> What is being asked
For the records below, report how many lines include the word "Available". Only the number should appear.

> Source records
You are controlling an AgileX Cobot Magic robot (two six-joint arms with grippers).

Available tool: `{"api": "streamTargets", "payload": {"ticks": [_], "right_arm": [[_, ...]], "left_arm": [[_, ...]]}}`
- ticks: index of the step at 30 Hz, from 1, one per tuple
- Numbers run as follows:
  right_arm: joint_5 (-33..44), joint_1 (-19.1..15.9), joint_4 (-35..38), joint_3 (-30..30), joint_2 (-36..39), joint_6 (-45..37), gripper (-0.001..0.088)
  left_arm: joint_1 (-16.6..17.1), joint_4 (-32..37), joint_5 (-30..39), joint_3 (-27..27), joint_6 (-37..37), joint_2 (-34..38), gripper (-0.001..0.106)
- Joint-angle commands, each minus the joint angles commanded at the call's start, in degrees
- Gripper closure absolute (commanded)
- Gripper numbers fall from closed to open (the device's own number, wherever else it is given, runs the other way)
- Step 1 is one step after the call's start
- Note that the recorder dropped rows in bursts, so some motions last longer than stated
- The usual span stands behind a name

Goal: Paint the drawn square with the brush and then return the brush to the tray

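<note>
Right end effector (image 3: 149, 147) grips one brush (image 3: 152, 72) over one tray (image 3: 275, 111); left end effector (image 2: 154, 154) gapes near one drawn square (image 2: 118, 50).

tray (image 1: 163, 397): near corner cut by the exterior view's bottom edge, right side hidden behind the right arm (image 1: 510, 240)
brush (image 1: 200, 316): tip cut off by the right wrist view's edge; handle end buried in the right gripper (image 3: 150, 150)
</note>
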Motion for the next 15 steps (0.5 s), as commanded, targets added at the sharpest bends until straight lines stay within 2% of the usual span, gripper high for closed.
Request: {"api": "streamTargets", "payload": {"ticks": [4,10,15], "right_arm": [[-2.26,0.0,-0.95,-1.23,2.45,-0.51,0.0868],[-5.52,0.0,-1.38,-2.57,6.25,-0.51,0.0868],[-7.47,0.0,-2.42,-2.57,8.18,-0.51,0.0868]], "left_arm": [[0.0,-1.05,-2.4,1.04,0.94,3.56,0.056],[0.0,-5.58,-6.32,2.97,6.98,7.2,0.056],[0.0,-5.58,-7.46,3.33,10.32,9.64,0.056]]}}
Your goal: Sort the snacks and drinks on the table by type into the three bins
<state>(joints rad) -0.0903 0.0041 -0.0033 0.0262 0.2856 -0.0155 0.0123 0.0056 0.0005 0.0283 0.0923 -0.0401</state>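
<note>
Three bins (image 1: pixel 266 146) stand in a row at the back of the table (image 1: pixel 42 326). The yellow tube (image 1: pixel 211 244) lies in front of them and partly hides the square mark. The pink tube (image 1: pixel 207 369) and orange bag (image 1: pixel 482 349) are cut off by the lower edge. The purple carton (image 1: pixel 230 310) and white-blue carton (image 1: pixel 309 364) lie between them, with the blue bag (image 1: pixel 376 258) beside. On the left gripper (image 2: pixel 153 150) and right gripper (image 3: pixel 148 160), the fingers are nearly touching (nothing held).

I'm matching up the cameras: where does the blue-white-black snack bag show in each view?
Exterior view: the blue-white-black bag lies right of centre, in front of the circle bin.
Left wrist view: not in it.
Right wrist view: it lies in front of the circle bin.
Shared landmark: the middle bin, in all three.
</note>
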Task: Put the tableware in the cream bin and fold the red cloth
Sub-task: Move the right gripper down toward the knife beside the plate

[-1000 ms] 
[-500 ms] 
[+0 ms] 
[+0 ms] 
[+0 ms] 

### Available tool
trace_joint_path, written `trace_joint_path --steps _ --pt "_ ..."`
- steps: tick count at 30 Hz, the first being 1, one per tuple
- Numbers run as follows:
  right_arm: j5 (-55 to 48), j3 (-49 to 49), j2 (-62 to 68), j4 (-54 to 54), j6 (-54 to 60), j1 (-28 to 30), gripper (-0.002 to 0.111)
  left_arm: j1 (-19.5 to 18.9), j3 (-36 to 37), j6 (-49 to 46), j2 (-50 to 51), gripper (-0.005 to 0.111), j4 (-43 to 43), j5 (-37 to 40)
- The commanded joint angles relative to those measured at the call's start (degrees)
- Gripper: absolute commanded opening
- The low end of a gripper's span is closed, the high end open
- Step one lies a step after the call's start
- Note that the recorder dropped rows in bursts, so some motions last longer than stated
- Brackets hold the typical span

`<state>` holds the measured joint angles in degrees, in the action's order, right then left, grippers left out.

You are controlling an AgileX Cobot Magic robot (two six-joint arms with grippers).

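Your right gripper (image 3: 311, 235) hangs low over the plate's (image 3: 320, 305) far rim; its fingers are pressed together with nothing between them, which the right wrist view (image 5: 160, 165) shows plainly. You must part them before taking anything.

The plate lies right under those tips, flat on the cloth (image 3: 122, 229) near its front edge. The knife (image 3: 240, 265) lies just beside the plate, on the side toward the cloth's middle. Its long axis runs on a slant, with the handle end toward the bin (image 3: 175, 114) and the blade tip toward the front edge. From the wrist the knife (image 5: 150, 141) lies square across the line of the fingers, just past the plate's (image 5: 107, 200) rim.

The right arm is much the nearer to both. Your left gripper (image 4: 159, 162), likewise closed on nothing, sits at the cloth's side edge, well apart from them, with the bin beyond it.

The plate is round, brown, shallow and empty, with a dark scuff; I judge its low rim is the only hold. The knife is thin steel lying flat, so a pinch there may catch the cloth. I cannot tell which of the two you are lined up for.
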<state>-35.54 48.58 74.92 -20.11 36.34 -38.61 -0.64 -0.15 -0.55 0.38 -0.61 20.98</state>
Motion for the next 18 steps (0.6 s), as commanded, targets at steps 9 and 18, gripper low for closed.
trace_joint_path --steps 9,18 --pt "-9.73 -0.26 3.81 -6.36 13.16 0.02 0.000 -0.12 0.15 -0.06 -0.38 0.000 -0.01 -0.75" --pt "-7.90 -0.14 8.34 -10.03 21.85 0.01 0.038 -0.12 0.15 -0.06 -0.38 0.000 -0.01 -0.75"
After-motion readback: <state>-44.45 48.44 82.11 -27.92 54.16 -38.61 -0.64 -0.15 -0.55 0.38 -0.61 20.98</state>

> Task response
2